Action item: Only the pictures are to be left out; please reproduce everything else in the data exactly.

Stored data:
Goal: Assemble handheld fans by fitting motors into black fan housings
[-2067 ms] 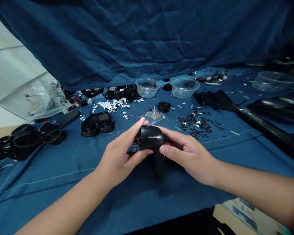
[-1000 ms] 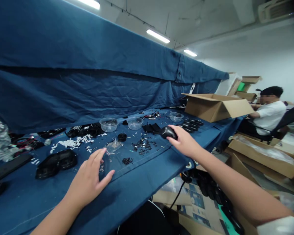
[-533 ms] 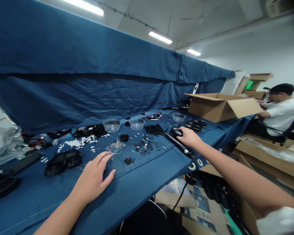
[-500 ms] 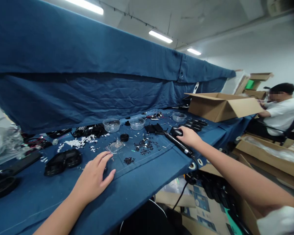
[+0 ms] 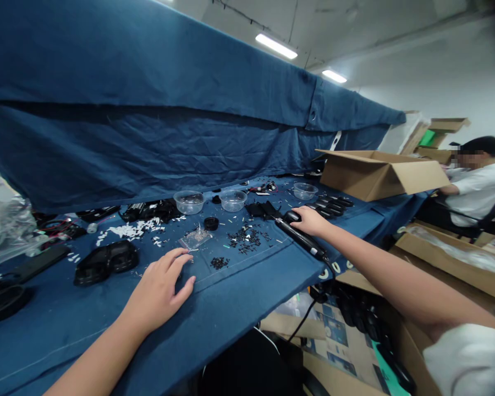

Answer to the problem:
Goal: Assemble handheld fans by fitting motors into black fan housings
[-2067 ms] 
[-1000 ms] 
[-533 ms] 
[-500 ms] 
[+0 ms] 

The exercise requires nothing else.